1. 48
  1. 12

    My favourite awk oneliner I have memorized, is for extracting contents between some specific begin and end patterns/fences in muliple files:

    awk '/begin-regex/{p=1}; p; /end-regex/{p=0}'

    (I think you don’t need curly braces, but not sure now) For example, contents of all init functions in all Go files:

    awk '/^func init/{p=1}; p; /^}/{p=0}' *.go

    By swapping the expressions between semicolons, you can make it include or exclude the fence lines in the output.

    Explanation: variable p is 0 (i.e. false) by default. Default action for a condition with no action is to print current line, so the sole p in the middle expands to equivalent of: p!=0 {print}.

    1. 3

      I think you don’t need curly braces, but not sure now

      Since assignment is an Action, you would have to use the curly brackets to change the value of p.

      Unless you want this to go over files, you could also just do

      /begin-regex/, /end-regex/

      which uses “Pattern Ranges”, and don’t require the extra auxiliary variable. If you still would want it to match patterns between multiple files, you’d probably have to use a pipe and concatenate the files beforehand.

      1. 2

        Note that you can also achieve this very concisely with sed, including across multiple files:

        $ sed -n '/begin-regex/,/end-regex/p' file1 file2 ...
        1. 1

          Can this let me exclude the begin and/or end fence line from the output? Given that the sed language is Turing-complete, I suppose there is some way, question is how easy? In “my” awk expression, this is a matter of changing the order of the sub-expressions.

          1. 1

            I haven’t looked this up recently, but I believe the canonical sed version is:

            sed -ne '/start/,/end/ { /start\|end/ !p }'

            I thought there was another solution by abusing labels and gotos but I can’t seem to get one written.

      2. 3

        Thanks, this tip led me to refactor some of my awk code :) I like that pattern too, but I forgot that the booleans can go on the left too.
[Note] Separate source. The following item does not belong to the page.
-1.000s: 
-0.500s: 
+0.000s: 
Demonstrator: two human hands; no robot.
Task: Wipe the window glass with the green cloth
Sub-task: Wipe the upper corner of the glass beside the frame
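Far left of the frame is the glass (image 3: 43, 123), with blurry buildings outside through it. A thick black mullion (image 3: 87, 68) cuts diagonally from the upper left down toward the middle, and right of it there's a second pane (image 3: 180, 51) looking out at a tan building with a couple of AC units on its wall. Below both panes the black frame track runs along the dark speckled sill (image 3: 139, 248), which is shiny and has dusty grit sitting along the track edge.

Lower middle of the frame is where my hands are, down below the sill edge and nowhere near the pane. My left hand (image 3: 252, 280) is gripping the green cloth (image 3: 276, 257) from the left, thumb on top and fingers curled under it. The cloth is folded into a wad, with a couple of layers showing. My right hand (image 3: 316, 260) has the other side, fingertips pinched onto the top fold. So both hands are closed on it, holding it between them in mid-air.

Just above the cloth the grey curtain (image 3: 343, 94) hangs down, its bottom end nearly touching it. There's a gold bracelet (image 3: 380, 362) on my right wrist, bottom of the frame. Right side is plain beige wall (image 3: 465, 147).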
I think always think of Awk as “patterns and actions” but it’s really “predicates and actions”.

        Context: as part of hollowing out the Python interpreter, I use this Awk snippet to extract the C struct initializers in the CPython codebase.
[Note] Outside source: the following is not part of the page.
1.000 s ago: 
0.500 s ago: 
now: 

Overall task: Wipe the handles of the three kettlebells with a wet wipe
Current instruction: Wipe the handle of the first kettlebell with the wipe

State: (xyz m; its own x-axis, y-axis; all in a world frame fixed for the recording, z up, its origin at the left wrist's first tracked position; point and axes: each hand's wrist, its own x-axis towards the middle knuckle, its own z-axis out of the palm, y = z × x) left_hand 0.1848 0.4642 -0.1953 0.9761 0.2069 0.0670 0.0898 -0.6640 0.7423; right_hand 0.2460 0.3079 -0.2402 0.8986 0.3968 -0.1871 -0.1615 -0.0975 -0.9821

        Then I parse that very limited language of {"string", var1, var2, ...} with a small recursive descent parser.

        Overall I’ve found good use for awk in 5-10 places over the last couple years, i.e. NOT the typical “field extraction” use case of { print $5 }.
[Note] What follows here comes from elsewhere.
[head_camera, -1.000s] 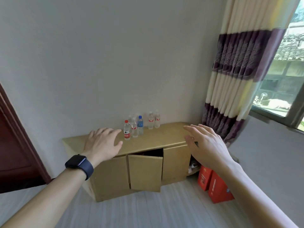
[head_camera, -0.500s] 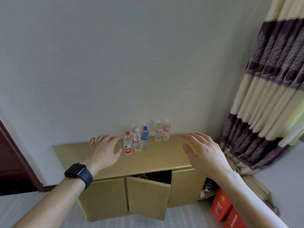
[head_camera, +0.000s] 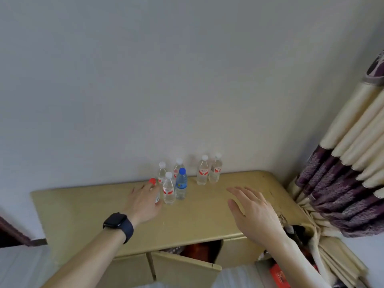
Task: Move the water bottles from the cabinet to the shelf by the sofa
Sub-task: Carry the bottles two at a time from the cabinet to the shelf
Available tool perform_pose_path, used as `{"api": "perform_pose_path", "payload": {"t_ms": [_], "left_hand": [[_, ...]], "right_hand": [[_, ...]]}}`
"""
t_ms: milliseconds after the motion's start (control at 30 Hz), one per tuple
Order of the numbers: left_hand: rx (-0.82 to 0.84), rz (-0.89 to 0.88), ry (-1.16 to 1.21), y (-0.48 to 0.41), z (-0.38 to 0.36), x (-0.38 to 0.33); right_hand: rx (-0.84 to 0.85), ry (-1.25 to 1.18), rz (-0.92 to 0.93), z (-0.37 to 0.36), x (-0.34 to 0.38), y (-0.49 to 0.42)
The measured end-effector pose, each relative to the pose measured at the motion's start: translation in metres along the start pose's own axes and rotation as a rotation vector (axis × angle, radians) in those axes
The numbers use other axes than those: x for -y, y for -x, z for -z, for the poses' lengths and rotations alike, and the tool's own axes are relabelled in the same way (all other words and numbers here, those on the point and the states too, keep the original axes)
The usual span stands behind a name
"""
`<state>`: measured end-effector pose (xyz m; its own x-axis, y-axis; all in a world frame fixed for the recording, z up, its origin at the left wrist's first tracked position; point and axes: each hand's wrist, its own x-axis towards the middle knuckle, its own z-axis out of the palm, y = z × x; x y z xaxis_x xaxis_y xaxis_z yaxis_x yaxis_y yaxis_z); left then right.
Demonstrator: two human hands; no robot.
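Several clear water bottles stand near the wall on the tan cabinet (head_camera: 197, 223). In the left cluster are a red-capped bottle (head_camera: 152, 181), a white-capped bottle (head_camera: 168, 192), a blue-capped bottle (head_camera: 181, 186) and two more behind (head_camera: 162, 172). A pair of bottles (head_camera: 203, 173) stands apart to the right. My left hand (head_camera: 143, 202), smartwatch on the wrist, reaches round the red-capped bottle with straight fingers and hides most of it. Fingers spread, my right hand (head_camera: 255, 213) hovers over the cabinet's right part and holds nothing.
A cabinet door (head_camera: 182, 267) hangs ajar below, with dark clutter inside. A striped purple and cream curtain (head_camera: 342, 183) falls against the cabinet's right end. A red box (head_camera: 278, 275) sits on the floor at lower right. A dark door edge (head_camera: 12, 231) shows at far left.
I have come closer to the cabinet and now look down on it. My left hand has slid right up to the red-capped bottle. My right hand has stayed spread over the top.
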<state>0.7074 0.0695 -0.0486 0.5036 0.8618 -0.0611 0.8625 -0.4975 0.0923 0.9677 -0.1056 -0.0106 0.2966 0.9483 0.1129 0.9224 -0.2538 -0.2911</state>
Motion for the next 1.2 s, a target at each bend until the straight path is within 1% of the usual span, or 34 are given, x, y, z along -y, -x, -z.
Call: {"api": "perform_pose_path", "payload": {"t_ms": [100,167,300,533,600,733,900,967,1033,1133,1200], "left_hand": [[0.052,0.026,0.008,-0.04,-0.021,-0.005],[0.089,0.049,0.055,-0.064,-0.037,-0.009],[0.141,0.125,0.136,-0.112,-0.057,-0.017],[0.119,0.193,0.184,-0.198,-0.057,-0.041],[0.112,0.187,0.199,-0.224,-0.057,-0.05],[0.11,0.135,0.153,-0.283,-0.067,-0.067],[0.191,0.058,0.121,-0.352,-0.096,-0.089],[0.209,-0.001,0.112,-0.372,-0.11,-0.1],[0.233,-0.077,0.047,-0.386,-0.122,-0.111],[0.209,-0.138,-0.064,-0.399,-0.136,-0.122],[0.186,-0.176,-0.109,-0.402,-0.139,-0.125]], "right_hand": [[0.073,-0.006,0.004,-0.025,-0.016,-0.042],[0.132,-0.022,0.007,-0.045,-0.029,-0.072],[0.301,-0.04,0.034,-0.084,-0.058,-0.136],[0.475,-0.016,0.037,-0.124,-0.106,-0.259],[0.474,-0.008,0.04,-0.131,-0.115,-0.293],[0.433,-0.012,0.023,-0.142,-0.127,-0.357],[0.378,0.064,-0.102,-0.166,-0.138,-0.412],[0.434,0.106,-0.165,-0.176,-0.14,-0.424],[0.486,0.154,-0.173,-0.188,-0.142,-0.427],[0.457,0.145,-0.134,-0.206,-0.144,-0.422],[0.437,0.1,-0.151,-0.209,-0.143,-0.42]]}}
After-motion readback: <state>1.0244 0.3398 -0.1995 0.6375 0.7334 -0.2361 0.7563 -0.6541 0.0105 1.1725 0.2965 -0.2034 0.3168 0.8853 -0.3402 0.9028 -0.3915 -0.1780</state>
        Now that I know awk more, I like it more than I used to. On the other hand, I’ve also written a few hundred lines of Make from scratch in the last couple years, and I think less of it than I used to :-/ Make always seem to give me half-working and slow solutions, whereas Awk gives you a precise and fast solution.

        style patch: https://github.com/oilshell/oil/commit/eee1ee13feca3e6de31f34b778fdc3bdb0b520fd

        (I also didn’t know about the implicit { print } but that seems way to obscure for me :) )

        1. 2

          (I think you don’t need curly braces, but not sure now)

          you can do this without any explicit action statements:

          awk -- '/start-reg/ && (p = 1) && 0; p; /end-reg/ && p = 0;'

          only because assignment is an expression that returns the lvalue value that gets assigned to the rvalue. but mind order of operations.